Back to Basics: A PC Building Issue
It has been a while since I’ve written anything for Ordinary Decent Gamer (blame the PS4, and other exciting life events), and even longer since I’ve worked with a computer properly. And by worked properly, I’m referring to sitting on the floor with a toolkit and pieces of hardware scattered all around. And yet, here I am, and I absolutely love it. Many of my formative years were spent sitting on carpets with an endless variety of computers – disassembling, fixing, installing operating systems, re-installing operating systems, formatting hard drives (intentionally, and unintentionally), and having fun. At times I struggled in vain, putting hours into fruitless projects, but it was all worth it for the times it worked out. Frustration quickly gives way to elation, and all is right with the world. Well, the microcosm within my living room. And the times it doesn’t go so smoothly? There’s little a few hours of intense forum searching can’t solve.
Today’s project was a simple one, but one I’ve meant to get around to for a long time. Die hard fans of Ordinary Decent Gamer may remember my solid state drive (SSD) fitting video back in 2012 which, despite it being quite uninteresting and exceedingly long, is still my most viewed video with almost 18,000 views. Slightly worrying, but we’ll work past it. The aforementioned SSD’s capacity was only 128 GB, and after five years of careful management, I’d hit capacity. What do you do then? Uninstall a few programs? Clean up some temporary files? Nope, onwards to Plan B.
Sarah’s laptop is the same age as mine, but unlike mine which was reasonably powerful, her’s was entry-mid level and hasn’t aged well. Startup takes forever, loading times are a joke – even doing basic day to day tasks can be a struggle. I had the great idea of replacing the hard drive with an SSD and reinstalling Windows 7. It would solve the problem with boot times, and the processor wasn’t awful, so the whole computer should’ve benefited. Unfortunately it wasn’t meant to be. It was way too unstable and unreliable. Not all problems with computers can be solved easily, and Sarah’s laptop seemed to be suffering from a random array of issues with no obvious solution. After struggling against it for some time, I gave in and put the old HDD back.
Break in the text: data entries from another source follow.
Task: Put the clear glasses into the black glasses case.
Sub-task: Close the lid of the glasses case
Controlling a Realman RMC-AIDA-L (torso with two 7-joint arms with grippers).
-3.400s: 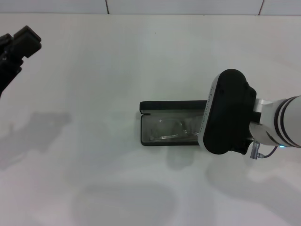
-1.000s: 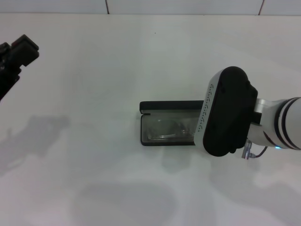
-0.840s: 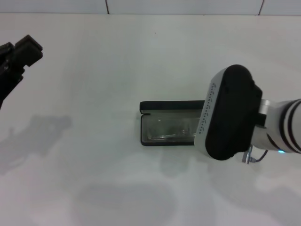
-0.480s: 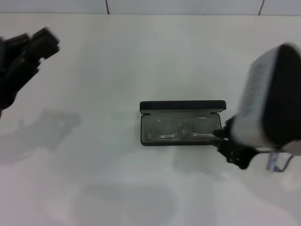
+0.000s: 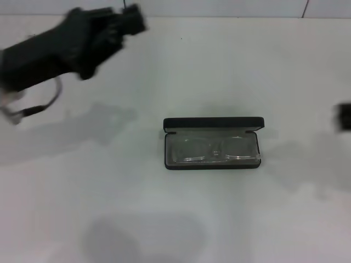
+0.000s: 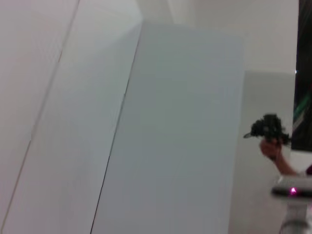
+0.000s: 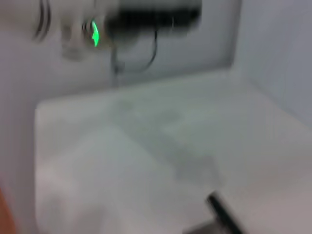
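Observation:
The black glasses case (image 5: 213, 125) lies open in the middle of the white table, its lid standing along the far side. The clear glasses (image 5: 211, 150) lie folded inside on the grey lining, spanning nearly the whole tray. Nothing touches them. My left gripper (image 5: 133, 15) is a blurred dark shape high at the far left, well away from the case. Of my right gripper (image 5: 344, 116) only a dark patch shows at the right edge, level with the case's lid. In the right wrist view a dark corner (image 7: 222, 210), perhaps the case, shows low down.
The white table (image 5: 164, 219) spreads around the case, with a tiled wall along its far edge. A cable loop (image 5: 33, 107) hangs under the left arm. The left wrist view shows only pale wall panels (image 6: 170, 136).
The right arm, which hung over the case's right end, has pulled away to the right edge. The left arm has swung in from the left edge toward the top middle. The glasses stay in the case.

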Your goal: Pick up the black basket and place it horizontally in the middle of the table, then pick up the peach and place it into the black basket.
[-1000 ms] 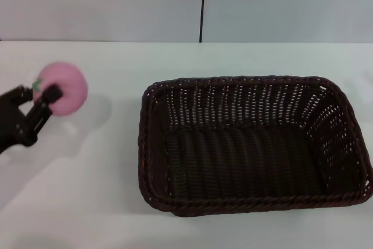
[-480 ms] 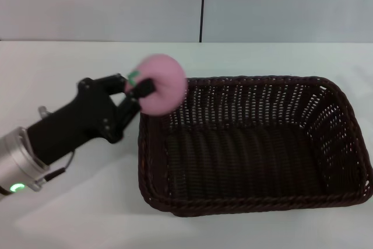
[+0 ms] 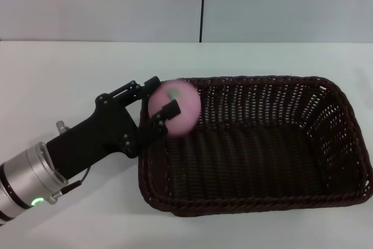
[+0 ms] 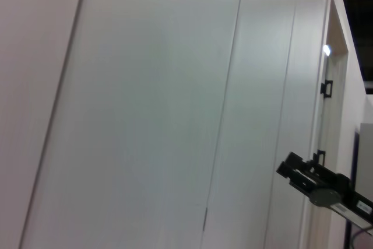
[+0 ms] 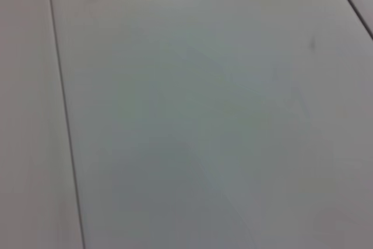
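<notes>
The black basket point(image 3: 256, 144) lies with its long side across the white table point(image 3: 70, 68), right of the middle. My left gripper point(image 3: 163, 98) is shut on the pink peach point(image 3: 178, 109) and holds it above the basket's left end, just inside the rim. The left arm reaches in from the lower left. The right gripper is out of view. The wrist views show only wall panels.
A pale grey wall with a dark vertical seam point(image 3: 203, 4) runs behind the table. The table's right edge lies close to the basket's right end.
My left gripper has carried the peach from the table's left side to the right, over the basket's left rim, and a little lower.
</notes>
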`<state>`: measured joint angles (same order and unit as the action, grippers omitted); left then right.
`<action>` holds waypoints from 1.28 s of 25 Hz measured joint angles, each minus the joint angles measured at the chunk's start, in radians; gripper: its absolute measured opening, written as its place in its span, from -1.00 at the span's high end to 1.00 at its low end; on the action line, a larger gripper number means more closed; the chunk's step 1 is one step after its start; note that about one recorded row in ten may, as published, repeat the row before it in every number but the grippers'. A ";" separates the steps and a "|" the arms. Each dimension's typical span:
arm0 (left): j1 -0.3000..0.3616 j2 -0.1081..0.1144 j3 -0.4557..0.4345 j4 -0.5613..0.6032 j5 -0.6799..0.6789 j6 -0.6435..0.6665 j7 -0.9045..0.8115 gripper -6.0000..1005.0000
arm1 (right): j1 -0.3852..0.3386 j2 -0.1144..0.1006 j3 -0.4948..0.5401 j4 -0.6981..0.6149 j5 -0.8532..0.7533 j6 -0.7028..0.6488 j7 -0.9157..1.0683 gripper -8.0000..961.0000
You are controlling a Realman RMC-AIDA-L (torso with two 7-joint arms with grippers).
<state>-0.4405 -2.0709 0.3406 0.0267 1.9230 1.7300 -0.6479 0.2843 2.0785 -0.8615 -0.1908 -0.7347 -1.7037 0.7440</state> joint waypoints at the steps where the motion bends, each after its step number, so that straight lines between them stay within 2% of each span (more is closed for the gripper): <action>1: 0.000 0.000 0.002 0.000 0.000 -0.001 0.000 0.18 | 0.000 0.000 0.001 0.000 0.001 0.004 0.000 -0.11; 7: 0.014 0.000 -0.012 -0.002 -0.006 -0.007 0.001 -0.40 | 0.001 -0.001 0.006 0.001 0.005 0.020 -0.022 -0.11; 9: 0.026 0.001 -0.053 -0.002 -0.010 -0.021 0.006 -0.50 | -0.001 -0.001 0.008 0.001 0.005 0.021 -0.024 -0.11; 12: 0.068 0.000 -0.199 -0.011 -0.014 -0.065 0.059 -0.65 | -0.007 0.000 0.025 0.009 0.006 0.028 -0.026 -0.11; 16: 0.146 0.000 -0.480 -0.099 -0.016 -0.144 0.267 -0.65 | -0.006 0.001 0.073 0.045 0.008 0.030 -0.048 -0.11; 17: 0.183 0.000 -0.595 -0.139 -0.017 -0.168 0.371 -0.65 | -0.001 0.001 0.130 0.083 0.008 0.030 -0.092 -0.11; 18: 0.183 0.000 -0.595 -0.139 -0.017 -0.168 0.371 -0.65 | -0.001 0.001 0.130 0.083 0.008 0.030 -0.092 -0.11; 21: 0.224 -0.002 -0.701 -0.189 -0.017 -0.179 0.499 -0.65 | 0.007 0.005 0.244 0.156 0.008 0.027 -0.172 -0.11; 22: 0.235 -0.002 -0.722 -0.202 -0.017 -0.180 0.531 -0.65 | 0.017 0.005 0.329 0.209 0.008 0.028 -0.217 -0.11; 23: 0.243 -0.002 -0.738 -0.210 -0.017 -0.180 0.558 -0.65 | 0.017 0.005 0.329 0.209 0.008 0.028 -0.217 -0.11; 25: 0.252 -0.002 -0.753 -0.216 -0.017 -0.177 0.583 -0.65 | 0.026 0.006 0.398 0.257 0.008 0.031 -0.271 -0.11; 32: 0.248 -0.002 -0.761 -0.218 -0.022 -0.173 0.588 -0.65 | 0.040 0.008 0.418 0.312 0.000 0.037 -0.345 -0.11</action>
<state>-0.1928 -2.0725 -0.4201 -0.1918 1.9012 1.5567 -0.0597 0.3247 2.0860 -0.4440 0.1215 -0.7344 -1.6669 0.3988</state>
A thick film of dust had settled on the box of the Samsung SSD. I had meant to return it for some time, then had a thought. It would be the perfect replacement for mine. A much larger 512 GB Samsung drive vs my old 128 GB Kingston. Was it worth reinstalling Windows? Though a fresh start is nice from time to time, my laptop setup was perfect for my requirements, and I didn’t want to mess around reinstalling the OS and all of my programs and random drivers. It’s an easy way to eat up a few hours, and I would rather spend the time playing Resident Evil 7.
Ladies and gentlemen, there is another way. It comes in the form of a piece of software which allows you to clone your hard drive onto another drive. I used EaseUS Todo Backup, which has a free version and a 30 day trial of the fully featured version. I had the benefit of a spare desktop PC lying around to connect the two SSDs. First I formatted the new SSD, then used EaseUS backup to clone the drive. The issue with cloning a drive is that the partition is identical to the original, and in this case, the computer could only see the original 128 GB space in the new drive, and wasn’t taking advantage of the full 512 GB. This was my first time cloning a drive, so I promptly made my way onto the forums. The solution was simple – just Disk Management (a Windows utility) to extend the volume to use all the available space. Done!
I put the SSD back into my Dell Studio XPS 16, turned on the power…and it didn’t boot.
It was a setback, but now was the time to figure out what went wrong. Did I format the drive incompletely? Should I have waited until the drive was in the laptop before extending the volume? I started over again, reformatted and cloned the drive. Again, Windows wouldn’t boot. Time for an old trick which can do the job from time to time – the “Repair Windows” option on the installation disc. Or installation flash drive. I have had the Windows 7 installation on bootable USB flash drives for years now, and they always serve me well. In went the flash drive and hey presto, the problem was solved. Except my mouse didn’t work. Who needs a mouse these days anyway? It’s all VR, AR, motion control, mind mapping. Turning the laptop off and on again did the trick.
It was my laptop, as it always had been, except for one change. I had space. Glorious space!